Everything in the data except the pictures belongs in your answer, copied exactly.
----
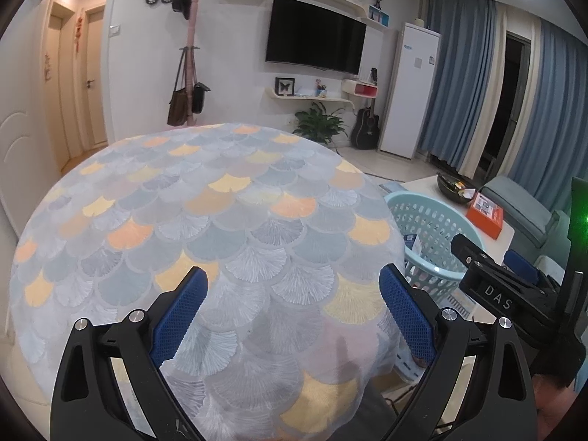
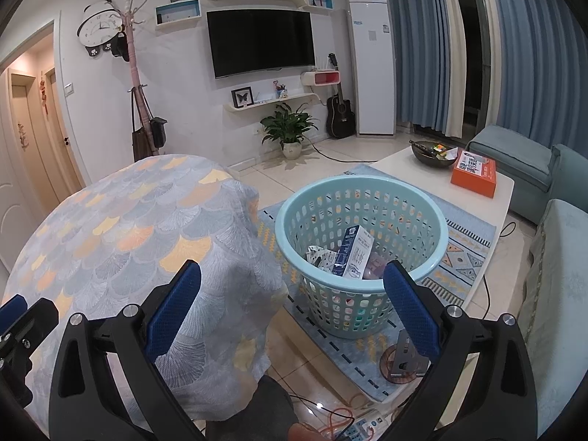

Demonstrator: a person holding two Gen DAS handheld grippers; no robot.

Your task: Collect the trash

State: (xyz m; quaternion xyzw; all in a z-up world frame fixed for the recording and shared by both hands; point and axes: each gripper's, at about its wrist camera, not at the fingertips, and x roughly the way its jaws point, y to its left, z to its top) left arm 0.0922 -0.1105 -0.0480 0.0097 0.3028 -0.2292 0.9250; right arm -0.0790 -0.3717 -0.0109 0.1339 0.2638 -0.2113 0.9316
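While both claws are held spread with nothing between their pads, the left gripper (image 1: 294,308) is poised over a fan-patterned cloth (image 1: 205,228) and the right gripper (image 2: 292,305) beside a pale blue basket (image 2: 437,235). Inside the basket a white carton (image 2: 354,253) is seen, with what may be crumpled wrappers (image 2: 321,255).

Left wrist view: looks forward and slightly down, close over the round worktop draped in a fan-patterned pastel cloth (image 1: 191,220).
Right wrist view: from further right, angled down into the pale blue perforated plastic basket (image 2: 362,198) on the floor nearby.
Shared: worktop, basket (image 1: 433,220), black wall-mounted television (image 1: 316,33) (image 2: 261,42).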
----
▶ _COMPLETED EXERCISE_:
Demonstrator: a person holding two Gen DAS handheld grippers; no robot.

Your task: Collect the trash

State: (xyz m; quaternion xyzw; all in a z-up world frame fixed for the recording and shared by both hands; point and axes: each gripper's, at about its wrist camera, not at the fingertips, and x roughly the way its jaws point, y to its left, z to its top) left arm 0.0922 -0.1105 -0.0480 0.0097 0.3028 -0.2292 0.9250; right arm -0.0790 -0.3717 -0.0109 0.1339 0.2638 -0.2113 0.9316
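While both claws are held spread with nothing between their pads, the left gripper (image 1: 294,308) is poised over a fan-patterned cloth (image 1: 205,228) and the right gripper (image 2: 292,305) beside a pale blue basket (image 2: 437,235). Inside the basket a white carton (image 2: 354,253) is seen, with what may be crumpled wrappers (image 2: 321,255).

Left wrist view: looks forward and slightly down, close over the round worktop draped in a fan-patterned pastel cloth (image 1: 191,220).
Right wrist view: from further right, angled down into the pale blue perforated plastic basket (image 2: 362,198) on the floor nearby.
Shared: worktop, basket (image 1: 433,220), black wall-mounted television (image 1: 316,33) (image 2: 261,42).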

This exercise is now fully answered.